The war was well over. Hitler and Roosevelt were dead, Churchill was deposed, Hiroshima and Nagasaki had been reduced to ashes and MacArthur had become de facto emperor of Japan, and American soldiers were rioting in Manila and Paris, demanding to be sent home. Several million had already gone, streaming back into civilian life in a country that wanted to forget places like Tunis and Tarawa.
But Billy Benefield was too good to pass up. The Army Air Corps brass figured the country could handle one last hero. So they dried Billy out in a hospital in Hawaii and sent him home with decorations — the Distinguished Flying Cross with Oak Leaf Cluster, the Silver Star, an
d the Purple Heart — and two escort officers, one of them a former Hollywood press agent.

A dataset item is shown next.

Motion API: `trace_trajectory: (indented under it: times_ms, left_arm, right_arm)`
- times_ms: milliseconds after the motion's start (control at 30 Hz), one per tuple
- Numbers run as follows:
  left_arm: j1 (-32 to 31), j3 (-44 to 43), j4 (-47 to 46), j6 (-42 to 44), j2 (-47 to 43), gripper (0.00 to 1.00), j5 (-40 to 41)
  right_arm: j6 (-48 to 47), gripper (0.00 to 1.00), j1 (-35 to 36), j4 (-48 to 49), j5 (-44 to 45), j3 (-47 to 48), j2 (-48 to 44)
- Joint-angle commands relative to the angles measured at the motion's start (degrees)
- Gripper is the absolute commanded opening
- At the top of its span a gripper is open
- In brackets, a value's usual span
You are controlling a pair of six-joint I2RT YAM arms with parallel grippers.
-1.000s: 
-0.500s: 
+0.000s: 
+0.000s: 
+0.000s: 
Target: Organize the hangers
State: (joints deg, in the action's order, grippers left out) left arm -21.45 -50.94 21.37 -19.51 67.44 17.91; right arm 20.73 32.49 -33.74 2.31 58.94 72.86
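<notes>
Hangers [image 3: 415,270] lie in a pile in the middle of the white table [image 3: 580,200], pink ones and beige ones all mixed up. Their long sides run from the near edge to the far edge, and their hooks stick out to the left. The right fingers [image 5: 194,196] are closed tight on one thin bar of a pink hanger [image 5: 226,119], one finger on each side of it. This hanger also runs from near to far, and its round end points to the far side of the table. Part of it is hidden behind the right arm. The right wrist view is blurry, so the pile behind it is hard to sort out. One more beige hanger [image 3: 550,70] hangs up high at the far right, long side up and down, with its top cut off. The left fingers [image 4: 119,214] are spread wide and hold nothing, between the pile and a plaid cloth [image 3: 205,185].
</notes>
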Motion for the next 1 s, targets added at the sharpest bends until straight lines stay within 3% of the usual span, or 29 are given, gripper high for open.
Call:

Billy stepped off the C-47 at Presidio and told a waiting crowd of reporters, photographers, and newsreel cameramen how he had single-handedly captured an entire Japanese island and held it until Uncle Sam came to find him. On instructions from the Air Corps brass, he left out the role of the Navy and the Japanese rice wine.
That done, the Air Corps unleashed Alsatia and she dashed wailing across the tarmac, holding her hat on her head with one hand, and threw herself into Billy’s waiting arms while the bulbs popped and the cameras whirred. Then the Air Corps handed Billy his mustering-out papers, and after a wild night in a San Francisco hotel, Billy and Alsatia boarded a TWA flight for Chicago.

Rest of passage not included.